GrayBravo

GrayBravo, formerly tracked as TAG-150, is a financially motivated cybercriminal threat actor assessed to operate a malware-as-a-service (MaaS) ecosystem active since at least March 2025. The group is characterized by rapid development cycles, technical sophistication, responsiveness to public reporting, and an expansive, evolving multi-tiered infrastructure. GrayBravo is the developer and operator behind CastleLoader and is also linked to CastleBot and CastleRAT, including Python and C variants of CastleRAT. GrayBravo commonly gains initial access through ClickFix-style social engineering and fraudulent GitHub repositories masquerading as legitimate software. Reported lures include Cloudflare-themed ClickFix pages, fake CAPTCHA or troubleshooting flows, bogus software repositories, malvertising, and fake software updates. Victims are tricked into copying and executing malicious PowerShell commands or running trojanized installers. CastleLoader has also been observed in NSIS and AutoIt-based delivery chains, using in-memory execution, obfuscation, anti-analysis checks, and geofencing behavior. The actor’s tooling is used to deliver numerous secondary payloads, including SectopRAT, WarmCookie, HijackLoader, NetSupport RAT, Stealc, RedLine Stealer, Rhadamanthys Stealer, DeerStealer, MonsterV2, LummaStealer, and CastleStealer.
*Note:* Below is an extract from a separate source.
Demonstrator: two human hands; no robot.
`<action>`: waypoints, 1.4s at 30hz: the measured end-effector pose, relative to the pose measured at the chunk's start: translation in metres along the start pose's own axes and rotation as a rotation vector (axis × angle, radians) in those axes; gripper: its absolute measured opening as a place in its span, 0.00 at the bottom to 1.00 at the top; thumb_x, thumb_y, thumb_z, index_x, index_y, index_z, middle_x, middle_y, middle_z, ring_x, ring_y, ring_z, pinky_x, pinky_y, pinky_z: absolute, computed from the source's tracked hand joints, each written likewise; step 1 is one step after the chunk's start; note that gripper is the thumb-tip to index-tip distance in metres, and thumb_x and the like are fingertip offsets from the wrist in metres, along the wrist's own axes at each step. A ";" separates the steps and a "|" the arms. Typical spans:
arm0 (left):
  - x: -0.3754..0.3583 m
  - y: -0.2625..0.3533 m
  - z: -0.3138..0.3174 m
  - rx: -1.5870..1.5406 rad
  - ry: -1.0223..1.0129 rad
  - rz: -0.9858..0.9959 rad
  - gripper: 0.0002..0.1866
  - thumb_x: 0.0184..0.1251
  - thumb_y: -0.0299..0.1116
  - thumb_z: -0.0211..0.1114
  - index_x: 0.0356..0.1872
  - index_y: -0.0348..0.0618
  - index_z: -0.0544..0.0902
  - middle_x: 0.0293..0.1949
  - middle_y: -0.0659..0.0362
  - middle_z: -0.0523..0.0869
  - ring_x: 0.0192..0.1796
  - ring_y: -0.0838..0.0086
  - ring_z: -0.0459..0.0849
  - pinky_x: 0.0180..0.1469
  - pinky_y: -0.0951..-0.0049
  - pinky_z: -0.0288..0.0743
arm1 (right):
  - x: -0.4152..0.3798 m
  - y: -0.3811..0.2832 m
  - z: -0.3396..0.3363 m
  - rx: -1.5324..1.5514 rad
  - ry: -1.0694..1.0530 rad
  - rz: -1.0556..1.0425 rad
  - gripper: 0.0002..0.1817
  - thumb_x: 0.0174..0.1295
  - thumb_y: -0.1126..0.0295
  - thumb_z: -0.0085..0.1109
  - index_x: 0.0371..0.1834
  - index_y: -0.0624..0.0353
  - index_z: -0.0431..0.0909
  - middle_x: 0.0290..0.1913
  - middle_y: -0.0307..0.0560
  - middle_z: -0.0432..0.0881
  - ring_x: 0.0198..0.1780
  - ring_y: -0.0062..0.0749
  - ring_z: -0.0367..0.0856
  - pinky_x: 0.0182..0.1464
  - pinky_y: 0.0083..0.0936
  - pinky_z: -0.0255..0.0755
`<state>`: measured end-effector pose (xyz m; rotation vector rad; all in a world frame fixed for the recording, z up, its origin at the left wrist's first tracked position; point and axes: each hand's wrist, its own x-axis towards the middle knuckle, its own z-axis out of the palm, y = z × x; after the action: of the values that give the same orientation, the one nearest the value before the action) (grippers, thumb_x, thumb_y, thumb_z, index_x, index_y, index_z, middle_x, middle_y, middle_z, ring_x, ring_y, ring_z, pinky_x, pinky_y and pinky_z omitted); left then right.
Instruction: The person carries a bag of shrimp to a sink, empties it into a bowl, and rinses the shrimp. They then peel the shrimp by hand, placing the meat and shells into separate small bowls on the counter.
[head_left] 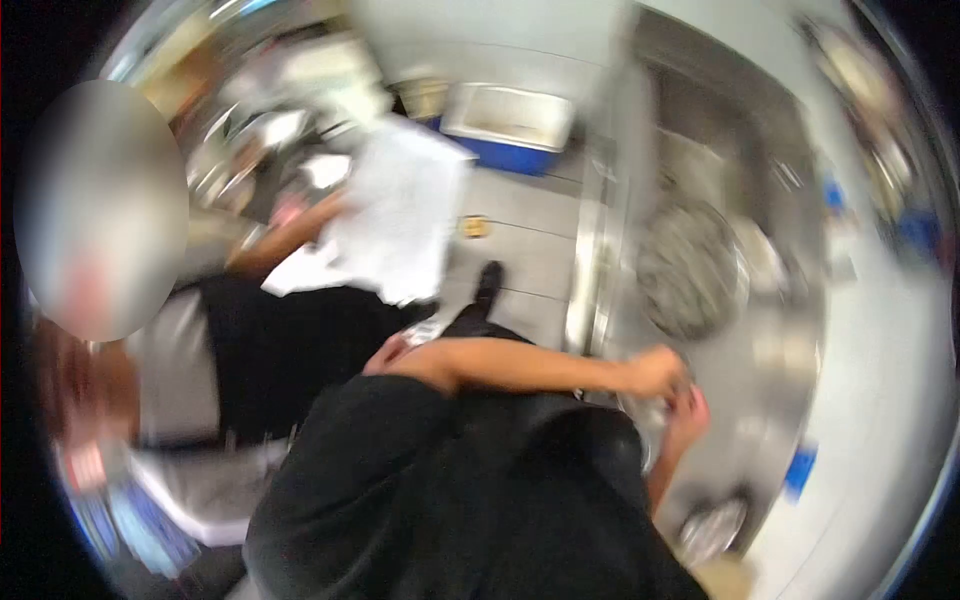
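My left hand (655, 372) reaches across from the left with its fingers curled closed, above the metal counter (745, 385). My right hand (687, 412) meets it from below, also with bent, closed fingers. Something small and dark seems to be between the two hands, but blur hides what it is. Just past them, a round basin (690, 270) with greyish contents stands in the steel sink area. Near my right forearm is a shiny rounded metal edge, partly hidden by my black shirt.
At left a co-worker in a black apron (290, 350) stands close, one hand near a large white sheet (400, 205). A blue and white bin (510, 125) stands on the tiled floor ahead. A shiny bowl-like item (712, 528) lies at the lower right.
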<state>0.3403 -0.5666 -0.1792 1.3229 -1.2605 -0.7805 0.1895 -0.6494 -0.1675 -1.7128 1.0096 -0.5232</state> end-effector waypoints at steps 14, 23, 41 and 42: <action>-0.032 0.008 -0.084 -0.332 0.310 -0.408 0.09 0.63 0.21 0.66 0.43 0.28 0.84 0.33 0.56 0.87 0.32 0.78 0.83 0.39 0.78 0.78 | 0.185 -0.003 0.025 -0.492 -0.172 -0.184 0.26 0.56 0.54 0.67 0.54 0.59 0.81 0.43 0.57 0.85 0.47 0.48 0.84 0.50 0.40 0.77; -0.125 0.020 -0.063 -0.359 0.508 -0.491 0.08 0.63 0.23 0.66 0.41 0.29 0.85 0.31 0.57 0.87 0.31 0.80 0.83 0.37 0.80 0.77 | 0.209 -0.010 0.081 -1.121 -0.360 -0.189 0.46 0.54 0.48 0.68 0.75 0.36 0.54 0.78 0.55 0.46 0.73 0.66 0.54 0.65 0.68 0.57; -0.369 0.079 0.013 -0.078 0.743 -0.339 0.07 0.53 0.32 0.72 0.30 0.39 0.86 0.22 0.61 0.85 0.25 0.80 0.82 0.29 0.75 0.75 | 0.255 0.040 0.052 -0.913 -0.515 -0.519 0.34 0.60 0.57 0.63 0.67 0.63 0.70 0.65 0.63 0.72 0.67 0.51 0.70 0.68 0.38 0.60; -0.392 0.078 0.022 -0.012 0.714 -0.349 0.08 0.53 0.33 0.71 0.28 0.39 0.86 0.21 0.62 0.84 0.24 0.79 0.81 0.28 0.75 0.74 | 0.242 0.040 0.053 -1.075 -0.425 -0.571 0.36 0.60 0.52 0.62 0.68 0.62 0.68 0.68 0.62 0.69 0.69 0.53 0.66 0.70 0.38 0.57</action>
<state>0.2156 -0.1868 -0.1923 1.6361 -0.4653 -0.4699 0.3472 -0.8240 -0.2535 -2.9420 0.4580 0.1202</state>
CastleRAT supports system reconnaissance, command execution via CMD and PowerShell, payload download and execution, and remote shell access; the C variant also includes keylogging and screen capture. GrayBravo has used Steam Community pages as dead-drop resolvers for CastleRAT command-and-control. GrayBravo operates a large, redundant infrastructure spanning victim-facing command-and-control servers and higher-tier intermediary and backend systems. Reporting describes four distinct activity clusters leveraging CastleLoader, including TAG-160 and TAG-161. TAG-160 has targeted the logistics sector using phishing and ClickFix techniques, including impersonation of logistics firms and abuse of freight-matching platforms. TAG-161 has used Booking.com-themed ClickFix campaigns. Additional GrayBravo activity has used malvertising and fake software update lures. Reported targeting includes a primary focus on the United States, with victims in sectors including logistics, financial services, U.S. government agencies, critical infrastructure, IT firms, and logistics companies.